• **YOUR INSTRUCTIONS**:
All lines from the entries below that contain the string "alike" should be copied out.

Stored entries:
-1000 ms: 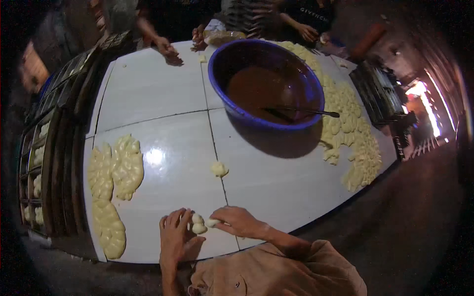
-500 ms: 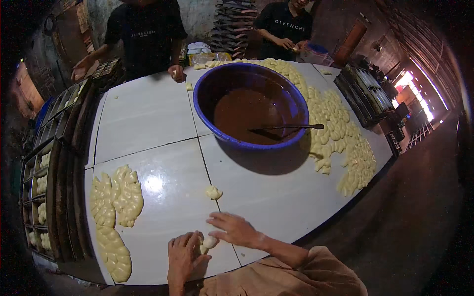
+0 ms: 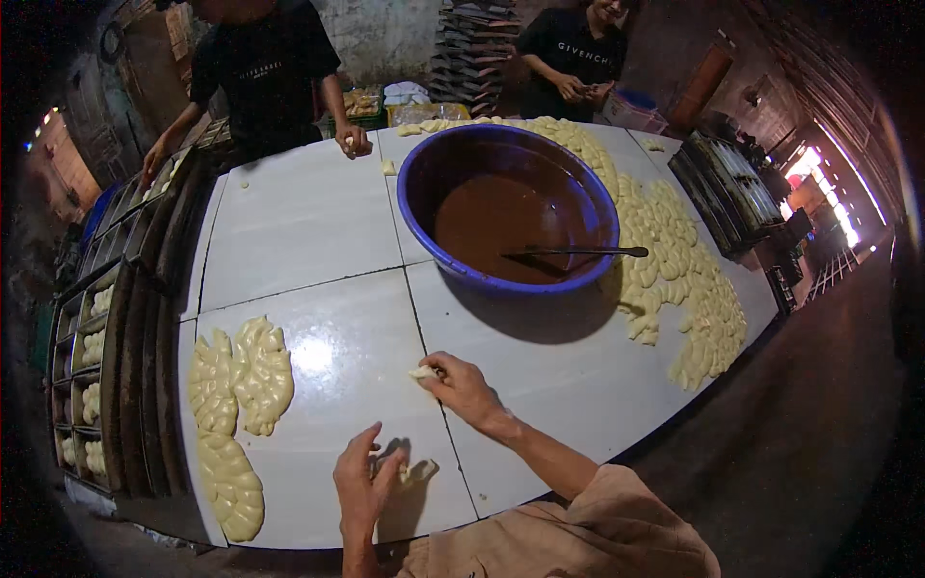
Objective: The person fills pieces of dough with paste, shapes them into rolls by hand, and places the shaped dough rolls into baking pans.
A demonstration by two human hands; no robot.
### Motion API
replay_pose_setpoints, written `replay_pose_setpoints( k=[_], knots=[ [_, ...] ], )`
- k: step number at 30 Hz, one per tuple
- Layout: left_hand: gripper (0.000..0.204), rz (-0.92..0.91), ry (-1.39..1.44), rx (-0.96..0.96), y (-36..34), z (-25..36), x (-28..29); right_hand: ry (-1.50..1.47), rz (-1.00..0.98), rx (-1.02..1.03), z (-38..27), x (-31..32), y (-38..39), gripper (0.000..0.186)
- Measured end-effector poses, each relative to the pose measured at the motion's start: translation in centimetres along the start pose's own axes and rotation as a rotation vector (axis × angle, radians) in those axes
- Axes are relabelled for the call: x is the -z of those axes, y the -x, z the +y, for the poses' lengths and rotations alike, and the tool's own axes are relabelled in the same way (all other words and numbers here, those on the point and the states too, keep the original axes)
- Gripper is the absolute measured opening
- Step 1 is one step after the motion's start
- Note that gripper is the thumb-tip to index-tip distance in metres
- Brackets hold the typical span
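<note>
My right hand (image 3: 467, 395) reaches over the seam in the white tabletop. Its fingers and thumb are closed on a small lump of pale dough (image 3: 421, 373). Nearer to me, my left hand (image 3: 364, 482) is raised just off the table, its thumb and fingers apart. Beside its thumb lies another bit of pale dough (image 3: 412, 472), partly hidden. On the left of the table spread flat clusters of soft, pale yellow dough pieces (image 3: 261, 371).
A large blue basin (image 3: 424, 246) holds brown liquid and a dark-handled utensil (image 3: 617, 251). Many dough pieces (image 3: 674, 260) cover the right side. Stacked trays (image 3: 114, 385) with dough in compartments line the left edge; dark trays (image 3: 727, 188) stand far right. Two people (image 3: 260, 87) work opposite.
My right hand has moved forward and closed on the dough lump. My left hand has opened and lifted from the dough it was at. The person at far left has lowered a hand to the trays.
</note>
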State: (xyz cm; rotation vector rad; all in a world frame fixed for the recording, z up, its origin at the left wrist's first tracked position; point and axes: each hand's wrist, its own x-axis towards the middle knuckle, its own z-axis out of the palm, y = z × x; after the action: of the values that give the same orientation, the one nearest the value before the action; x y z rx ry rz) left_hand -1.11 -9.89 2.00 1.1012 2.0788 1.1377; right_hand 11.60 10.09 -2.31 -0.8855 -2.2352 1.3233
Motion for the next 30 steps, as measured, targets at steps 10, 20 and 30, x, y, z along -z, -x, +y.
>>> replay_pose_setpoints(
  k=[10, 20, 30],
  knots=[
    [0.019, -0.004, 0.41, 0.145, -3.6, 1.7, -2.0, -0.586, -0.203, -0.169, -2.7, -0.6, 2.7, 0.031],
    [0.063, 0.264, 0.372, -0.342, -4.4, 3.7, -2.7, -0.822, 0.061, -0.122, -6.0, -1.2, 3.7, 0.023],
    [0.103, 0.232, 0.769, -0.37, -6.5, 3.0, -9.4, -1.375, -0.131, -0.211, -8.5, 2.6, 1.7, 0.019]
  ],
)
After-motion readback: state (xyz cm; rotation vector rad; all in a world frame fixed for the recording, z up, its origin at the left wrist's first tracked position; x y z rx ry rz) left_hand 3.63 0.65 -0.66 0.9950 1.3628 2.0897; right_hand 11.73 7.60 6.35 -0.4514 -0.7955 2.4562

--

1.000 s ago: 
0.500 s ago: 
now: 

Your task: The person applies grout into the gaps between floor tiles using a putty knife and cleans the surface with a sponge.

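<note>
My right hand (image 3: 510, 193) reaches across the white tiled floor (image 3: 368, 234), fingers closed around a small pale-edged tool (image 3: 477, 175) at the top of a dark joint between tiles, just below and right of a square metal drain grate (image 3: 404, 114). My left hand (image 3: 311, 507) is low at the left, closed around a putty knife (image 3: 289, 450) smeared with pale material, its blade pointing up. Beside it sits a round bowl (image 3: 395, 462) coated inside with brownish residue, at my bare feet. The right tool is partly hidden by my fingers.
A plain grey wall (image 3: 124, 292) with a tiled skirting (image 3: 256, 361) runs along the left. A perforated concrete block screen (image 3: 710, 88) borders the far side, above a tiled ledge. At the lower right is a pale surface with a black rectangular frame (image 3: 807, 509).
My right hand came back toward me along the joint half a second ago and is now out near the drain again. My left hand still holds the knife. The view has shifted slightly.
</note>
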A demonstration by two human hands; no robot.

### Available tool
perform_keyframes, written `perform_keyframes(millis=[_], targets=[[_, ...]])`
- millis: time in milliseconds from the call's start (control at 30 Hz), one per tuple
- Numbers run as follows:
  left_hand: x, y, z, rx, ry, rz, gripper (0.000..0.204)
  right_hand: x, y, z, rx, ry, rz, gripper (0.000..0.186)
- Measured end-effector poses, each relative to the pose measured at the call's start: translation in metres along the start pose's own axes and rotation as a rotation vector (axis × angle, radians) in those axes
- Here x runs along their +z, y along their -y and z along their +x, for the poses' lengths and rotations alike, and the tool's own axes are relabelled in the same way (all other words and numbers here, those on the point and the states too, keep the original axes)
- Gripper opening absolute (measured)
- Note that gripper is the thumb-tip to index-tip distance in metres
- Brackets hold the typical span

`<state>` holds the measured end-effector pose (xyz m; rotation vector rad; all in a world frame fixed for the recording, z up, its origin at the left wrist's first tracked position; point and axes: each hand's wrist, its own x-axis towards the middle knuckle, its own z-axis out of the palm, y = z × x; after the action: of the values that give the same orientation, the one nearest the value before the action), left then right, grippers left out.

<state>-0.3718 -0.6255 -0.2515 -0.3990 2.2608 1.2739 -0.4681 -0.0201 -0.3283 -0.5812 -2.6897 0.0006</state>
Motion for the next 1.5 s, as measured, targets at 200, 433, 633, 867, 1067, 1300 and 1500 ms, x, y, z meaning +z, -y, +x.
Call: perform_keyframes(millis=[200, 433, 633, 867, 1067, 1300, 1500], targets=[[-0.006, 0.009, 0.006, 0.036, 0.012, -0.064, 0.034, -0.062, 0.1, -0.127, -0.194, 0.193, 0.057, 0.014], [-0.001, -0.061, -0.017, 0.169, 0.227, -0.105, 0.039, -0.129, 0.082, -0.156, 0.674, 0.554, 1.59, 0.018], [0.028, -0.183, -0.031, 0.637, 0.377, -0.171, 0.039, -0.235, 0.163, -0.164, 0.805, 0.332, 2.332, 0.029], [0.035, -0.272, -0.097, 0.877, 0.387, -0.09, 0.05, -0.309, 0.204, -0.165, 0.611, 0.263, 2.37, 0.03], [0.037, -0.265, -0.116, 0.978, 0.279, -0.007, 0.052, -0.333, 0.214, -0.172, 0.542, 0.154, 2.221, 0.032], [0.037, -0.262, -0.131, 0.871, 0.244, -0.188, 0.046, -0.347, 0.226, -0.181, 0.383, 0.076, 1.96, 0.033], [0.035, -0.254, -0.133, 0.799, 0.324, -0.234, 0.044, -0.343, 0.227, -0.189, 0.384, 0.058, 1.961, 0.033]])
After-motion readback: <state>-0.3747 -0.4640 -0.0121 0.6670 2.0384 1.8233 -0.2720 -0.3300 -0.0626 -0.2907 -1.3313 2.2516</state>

• **OUTPUT OF THE EXERCISE**:
- Axes are relabelled for the call: x is the -z of those axes, y the -x, z the +y, for the poses' lengths and rotations alike, and the tool's own axes are relabelled in the same way (all other words and numbers here, those on the point and the states too, keep the original axes)
- Here x runs along their +z, y along their -y and z along their +x, for the poses' lengths and rotations alike, and the tool's own axes are relabelled in the same way (all other words and numbers here, those on the point and the states too, keep the original axes)

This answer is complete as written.